The width of the APSInt values should be the width of an element.
getCharByteWidth returns the size of an element in _host_ bytes, which
makes the width N times greater, where N is the ratio between target's
CHAR_BIT and host's CHAR_BIT.
This is NFC for in-tree targets because all of them have CHAR_BIT == 8.

Diff Detail

Event Timeline

barannikov88 created this revision.Jul 8 2023, 12:45 PM
Herald added a project: Restricted Project. · View Herald TranscriptJul 8 2023, 12:45 PM
barannikov88 requested review of this revision.Jul 8 2023, 12:45 PM
Herald added a project: Restricted Project. · View Herald TranscriptJul 8 2023, 12:45 PM
Herald added a subscriber: cfe-commits. · View Herald Transcript
cor3ntin accepted this revision.Jul 9 2023, 2:38 AM
cor3ntin added a subscriber: aaron.ballman.

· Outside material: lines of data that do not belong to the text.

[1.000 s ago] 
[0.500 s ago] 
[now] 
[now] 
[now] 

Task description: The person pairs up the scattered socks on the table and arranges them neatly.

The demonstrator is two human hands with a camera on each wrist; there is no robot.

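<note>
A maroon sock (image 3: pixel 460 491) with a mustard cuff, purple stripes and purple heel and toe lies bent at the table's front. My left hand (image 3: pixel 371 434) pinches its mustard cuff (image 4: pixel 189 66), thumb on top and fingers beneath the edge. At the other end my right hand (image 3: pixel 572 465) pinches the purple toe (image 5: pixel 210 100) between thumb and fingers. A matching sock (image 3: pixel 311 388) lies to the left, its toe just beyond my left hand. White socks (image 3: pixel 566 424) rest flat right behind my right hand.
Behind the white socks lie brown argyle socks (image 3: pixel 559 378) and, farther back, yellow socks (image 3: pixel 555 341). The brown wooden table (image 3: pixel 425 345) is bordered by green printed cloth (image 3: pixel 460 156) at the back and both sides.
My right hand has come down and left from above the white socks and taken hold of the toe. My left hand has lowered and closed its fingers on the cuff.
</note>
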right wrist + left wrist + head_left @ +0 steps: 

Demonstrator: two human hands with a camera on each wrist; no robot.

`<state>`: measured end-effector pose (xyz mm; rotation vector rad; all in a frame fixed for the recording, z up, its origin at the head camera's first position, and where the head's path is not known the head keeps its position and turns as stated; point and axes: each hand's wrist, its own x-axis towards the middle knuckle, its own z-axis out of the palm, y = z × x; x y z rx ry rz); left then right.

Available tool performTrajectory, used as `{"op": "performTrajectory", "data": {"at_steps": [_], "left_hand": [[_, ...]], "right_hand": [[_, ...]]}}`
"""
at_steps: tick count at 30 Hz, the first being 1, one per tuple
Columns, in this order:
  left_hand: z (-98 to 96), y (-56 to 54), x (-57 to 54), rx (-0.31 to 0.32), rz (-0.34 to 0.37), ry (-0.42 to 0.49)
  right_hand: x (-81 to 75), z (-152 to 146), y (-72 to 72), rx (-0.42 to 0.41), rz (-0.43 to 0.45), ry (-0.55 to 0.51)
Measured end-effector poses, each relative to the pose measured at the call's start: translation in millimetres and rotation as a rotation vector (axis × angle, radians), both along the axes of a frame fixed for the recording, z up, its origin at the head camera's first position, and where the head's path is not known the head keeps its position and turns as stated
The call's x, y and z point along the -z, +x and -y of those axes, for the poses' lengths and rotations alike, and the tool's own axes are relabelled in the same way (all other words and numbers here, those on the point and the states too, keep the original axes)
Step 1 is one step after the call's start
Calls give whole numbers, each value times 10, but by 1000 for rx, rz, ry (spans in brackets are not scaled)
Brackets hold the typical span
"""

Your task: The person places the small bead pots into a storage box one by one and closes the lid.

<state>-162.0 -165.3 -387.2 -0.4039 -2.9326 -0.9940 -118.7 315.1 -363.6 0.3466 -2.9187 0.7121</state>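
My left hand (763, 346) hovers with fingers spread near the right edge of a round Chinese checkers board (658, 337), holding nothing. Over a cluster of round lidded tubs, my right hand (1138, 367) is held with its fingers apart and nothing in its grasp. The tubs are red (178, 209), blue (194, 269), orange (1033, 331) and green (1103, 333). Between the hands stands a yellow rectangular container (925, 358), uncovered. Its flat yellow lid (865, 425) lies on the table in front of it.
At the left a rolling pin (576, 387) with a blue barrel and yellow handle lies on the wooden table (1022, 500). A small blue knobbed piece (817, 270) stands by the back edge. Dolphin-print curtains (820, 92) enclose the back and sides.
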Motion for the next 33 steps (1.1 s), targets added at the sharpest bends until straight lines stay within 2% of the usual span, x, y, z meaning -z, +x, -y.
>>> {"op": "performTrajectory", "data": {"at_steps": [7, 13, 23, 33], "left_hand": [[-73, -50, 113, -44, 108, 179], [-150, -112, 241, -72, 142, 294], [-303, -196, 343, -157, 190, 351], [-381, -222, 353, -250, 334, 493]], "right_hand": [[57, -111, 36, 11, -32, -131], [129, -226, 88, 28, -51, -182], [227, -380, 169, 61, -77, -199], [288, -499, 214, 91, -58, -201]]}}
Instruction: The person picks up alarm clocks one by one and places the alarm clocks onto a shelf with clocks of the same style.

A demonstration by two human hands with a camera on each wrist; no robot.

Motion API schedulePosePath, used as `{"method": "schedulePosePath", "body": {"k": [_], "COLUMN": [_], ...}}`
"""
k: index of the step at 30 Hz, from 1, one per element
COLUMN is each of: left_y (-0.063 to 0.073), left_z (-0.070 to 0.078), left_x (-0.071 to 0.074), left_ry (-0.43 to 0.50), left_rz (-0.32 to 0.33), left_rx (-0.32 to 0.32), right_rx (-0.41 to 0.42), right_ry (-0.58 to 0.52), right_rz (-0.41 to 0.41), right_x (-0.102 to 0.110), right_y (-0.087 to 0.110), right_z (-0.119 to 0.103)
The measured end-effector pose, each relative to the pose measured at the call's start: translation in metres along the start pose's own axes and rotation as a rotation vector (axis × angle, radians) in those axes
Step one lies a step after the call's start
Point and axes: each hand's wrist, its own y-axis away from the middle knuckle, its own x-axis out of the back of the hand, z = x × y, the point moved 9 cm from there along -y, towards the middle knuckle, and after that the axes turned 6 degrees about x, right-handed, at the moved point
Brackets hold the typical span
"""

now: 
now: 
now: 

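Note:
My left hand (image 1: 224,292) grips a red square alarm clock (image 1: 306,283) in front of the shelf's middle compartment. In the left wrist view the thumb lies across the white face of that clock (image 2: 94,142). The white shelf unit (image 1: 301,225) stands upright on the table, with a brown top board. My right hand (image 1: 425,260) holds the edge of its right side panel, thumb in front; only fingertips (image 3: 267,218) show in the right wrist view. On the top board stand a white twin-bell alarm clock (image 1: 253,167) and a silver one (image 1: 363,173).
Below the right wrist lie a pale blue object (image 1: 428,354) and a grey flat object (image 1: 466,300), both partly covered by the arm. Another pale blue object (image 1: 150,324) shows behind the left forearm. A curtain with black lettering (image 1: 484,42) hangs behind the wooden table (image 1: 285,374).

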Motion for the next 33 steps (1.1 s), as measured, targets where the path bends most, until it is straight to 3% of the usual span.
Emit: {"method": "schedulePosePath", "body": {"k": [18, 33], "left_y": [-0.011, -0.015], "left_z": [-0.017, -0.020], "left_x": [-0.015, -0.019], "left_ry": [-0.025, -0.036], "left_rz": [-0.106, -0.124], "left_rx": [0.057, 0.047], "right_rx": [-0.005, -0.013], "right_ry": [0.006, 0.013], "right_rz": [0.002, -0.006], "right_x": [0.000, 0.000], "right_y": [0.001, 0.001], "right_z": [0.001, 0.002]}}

I think this is fine, and it's a nice simplification.

However it doesn't seem to do much of anything in practice: if you look at StringLiteral::mapCharByteWidth, supporting different CHAR_BIT would be more involved. And that's just part of the front end.
I really don't how much effort would be involved for complete support, and... well, as you say, we have no way to test anything.

So my feeling is that we can land that because it simplifies the code, but further work into non 8-bits platforms probably require the input of more folks
and a RFC may be warranted.

Looking around non 8 bits CHAR_BIT seems to have been discussed before https://discourse.llvm.org/t/rfc-on-non-8-bit-bytes-and-the-target-for-it/53455
but i don't know if a conclusion was reached. Maybe worth poking that thread if you are interested?

WDYT @aaron.ballman ?

This revision is now accepted and ready to land.Jul 9 2023, 2:38 AM
aaron.ballman accepted this revision.Jul 10 2023, 8:39 AM

I think this is a good NFC change as it brings us one TINY step closer towards supporting platforms where CHAR_BIT != 8. But I agree with Corentin that a lot more work needs to happen to support that kind of target; restarting the discussion on the linked RFC would be a good idea if you plan to aim for full support.

@barannikov88 Don't forget to land this!

This revision was landed with ongoing or failed builds.Sep 5 2023, 9:14 AM
This revision was automatically updated to reflect the committed changes.